What you return should be every line of the material, unchanged.
=======
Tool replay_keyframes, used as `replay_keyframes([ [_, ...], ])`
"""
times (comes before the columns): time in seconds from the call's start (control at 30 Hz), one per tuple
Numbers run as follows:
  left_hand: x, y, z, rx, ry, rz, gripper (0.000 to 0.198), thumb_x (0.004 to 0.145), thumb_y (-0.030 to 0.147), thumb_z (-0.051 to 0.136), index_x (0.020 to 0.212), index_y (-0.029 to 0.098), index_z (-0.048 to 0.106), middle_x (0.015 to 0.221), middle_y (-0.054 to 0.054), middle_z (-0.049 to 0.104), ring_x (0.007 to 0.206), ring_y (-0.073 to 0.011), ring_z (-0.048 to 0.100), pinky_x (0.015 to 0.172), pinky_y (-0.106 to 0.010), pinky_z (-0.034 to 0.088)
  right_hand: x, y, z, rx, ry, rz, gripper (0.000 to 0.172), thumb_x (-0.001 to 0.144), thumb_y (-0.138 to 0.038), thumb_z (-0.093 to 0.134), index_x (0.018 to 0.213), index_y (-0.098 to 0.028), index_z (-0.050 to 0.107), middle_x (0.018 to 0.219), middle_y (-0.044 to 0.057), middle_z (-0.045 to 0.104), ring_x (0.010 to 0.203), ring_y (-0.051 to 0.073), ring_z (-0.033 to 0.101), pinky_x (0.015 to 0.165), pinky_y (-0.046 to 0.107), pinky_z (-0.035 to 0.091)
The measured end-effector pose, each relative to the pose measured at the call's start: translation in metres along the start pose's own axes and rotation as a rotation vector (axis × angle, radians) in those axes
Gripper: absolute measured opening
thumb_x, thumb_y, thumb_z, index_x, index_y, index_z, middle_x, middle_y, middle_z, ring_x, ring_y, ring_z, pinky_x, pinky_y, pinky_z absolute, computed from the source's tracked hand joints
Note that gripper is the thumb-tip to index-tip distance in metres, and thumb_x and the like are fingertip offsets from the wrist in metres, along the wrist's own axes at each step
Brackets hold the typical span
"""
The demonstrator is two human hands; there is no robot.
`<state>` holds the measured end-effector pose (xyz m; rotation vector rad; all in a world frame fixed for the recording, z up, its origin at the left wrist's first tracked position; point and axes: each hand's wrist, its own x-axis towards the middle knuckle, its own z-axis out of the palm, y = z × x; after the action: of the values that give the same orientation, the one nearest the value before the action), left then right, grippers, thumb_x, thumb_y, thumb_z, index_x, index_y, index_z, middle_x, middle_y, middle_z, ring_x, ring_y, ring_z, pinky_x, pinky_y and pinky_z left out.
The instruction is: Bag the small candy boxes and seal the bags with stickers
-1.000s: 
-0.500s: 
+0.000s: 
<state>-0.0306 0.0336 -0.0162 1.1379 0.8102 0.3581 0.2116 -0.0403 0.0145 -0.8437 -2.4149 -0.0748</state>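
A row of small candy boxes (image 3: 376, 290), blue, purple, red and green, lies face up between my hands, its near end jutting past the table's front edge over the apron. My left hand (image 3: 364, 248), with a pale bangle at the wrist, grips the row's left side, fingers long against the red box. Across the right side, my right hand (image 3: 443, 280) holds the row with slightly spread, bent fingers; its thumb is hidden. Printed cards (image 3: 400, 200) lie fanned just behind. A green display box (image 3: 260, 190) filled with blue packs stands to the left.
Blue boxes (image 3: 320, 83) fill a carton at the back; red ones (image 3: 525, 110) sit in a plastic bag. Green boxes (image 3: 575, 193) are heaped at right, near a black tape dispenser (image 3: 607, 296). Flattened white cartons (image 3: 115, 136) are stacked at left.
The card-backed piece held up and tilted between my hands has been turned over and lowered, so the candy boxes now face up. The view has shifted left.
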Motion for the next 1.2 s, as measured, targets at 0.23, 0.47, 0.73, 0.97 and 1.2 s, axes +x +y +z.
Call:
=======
YOUR SOLUTION:
Tool replay_keyframes, used as `replay_keyframes([ [_, ...], ])`
"""
times (comes before the columns): time in seconds from the call's start (control at 30 Hz), one per tuple
Numbers run as follows:
  left_hand: x, y, z, rx, ry, rz, gripper (0.000 to 0.198), thumb_x (0.004 to 0.145), thumb_y (-0.030 to 0.147), thumb_z (-0.051 to 0.136), index_x (0.020 to 0.212), index_y (-0.029 to 0.098), index_z (-0.048 to 0.106), middle_x (0.015 to 0.221), middle_y (-0.054 to 0.054), middle_z (-0.049 to 0.104), ring_x (0.007 to 0.206), ring_y (-0.073 to 0.011), ring_z (-0.048 to 0.100), pinky_x (0.015 to 0.172), pinky_y (-0.106 to 0.010), pinky_z (-0.034 to 0.088)
  right_hand: x, y, z, rx, ry, rz, gripper (0.000 to 0.172), thumb_x (-0.001 to 0.144), thumb_y (-0.138 to 0.038), thumb_z (-0.093 to 0.134), index_x (0.018 to 0.213), index_y (-0.098 to 0.028), index_z (-0.050 to 0.107), middle_x (0.018 to 0.219), middle_y (-0.044 to 0.057), middle_z (-0.045 to 0.104), ring_x (0.010 to 0.203), ring_y (-0.051 to 0.073), ring_z (-0.033 to 0.101), pinky_x (0.015 to 0.165), pinky_y (-0.046 to 0.107), pinky_z (-0.035 to 0.091)
The measured end-effector pose, each relative to the pose measured at the call's start: translation in metres along the start pose's own axes and rotation as a rotation vector (axis × angle, radians) in those axes
Gripper: absolute measured opening
thumb_x, thumb_y, thumb_z, index_x, index_y, index_z, middle_x, middle_y, middle_z, ring_x, ring_y, ring_z, pinky_x, pinky_y, pinky_z absolute, computed from the source's tracked hand joints
Note that gripper is the thumb-tip to index-tip distance in metres, and thumb_x and the like are fingertip offsets from the wrist in metres, along the wrist's own axes at each step
Brackets hold the typical span
"""
The demonstrator is two human hands; there is no robot.
`<state>` holds the measured end-effector pose (xyz m; rotation vector rad; all in a world frame fixed for the recording, z up, its origin at the left wrist's first tracked position; point and axes: each hand's wrist, its own x-axis towards the middle knuckle, its own z-axis out of the palm, y = z × x; after the action: of the values that give the same orientation, the one nearest the value before the action), left then right, grippers, thumb_x, thumb_y, thumb_z, index_x, index_y, index_z, middle_x, middle_y, middle_z, ring_x, ring_y, ring_z, pinky_x, pinky_y and pinky_z left out.
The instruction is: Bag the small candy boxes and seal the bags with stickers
-1.000s: 
-0.500s: 
+0.000s: 
<state>-0.0306 0.0336 -0.0162 1.1379 0.8102 0.3581 0.2116 -0.0403 0.0145 -0.8437 -2.4149 -0.0748</state>
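A row of small candy boxes (image 3: 376, 290), blue, purple, red and green, lies face up between my hands, its near end jutting past the table's front edge over the apron. My left hand (image 3: 364, 248), with a pale bangle at the wrist, grips the row's left side, fingers long against the red box. Across the right side, my right hand (image 3: 443, 280) holds the row with slightly spread, bent fingers; its thumb is hidden. Printed cards (image 3: 400, 200) lie fanned just behind. A green display box (image 3: 260, 190) filled with blue packs stands to the left.
Blue boxes (image 3: 320, 83) fill a carton at the back; red ones (image 3: 525, 110) sit in a plastic bag. Green boxes (image 3: 575, 193) are heaped at right, near a black tape dispenser (image 3: 607, 296). Flattened white cartons (image 3: 115, 136) are stacked at left.
The card-backed piece held up and tilted between my hands has been turned over and lowered, so the candy boxes now face up. The view has shifted left.
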Motion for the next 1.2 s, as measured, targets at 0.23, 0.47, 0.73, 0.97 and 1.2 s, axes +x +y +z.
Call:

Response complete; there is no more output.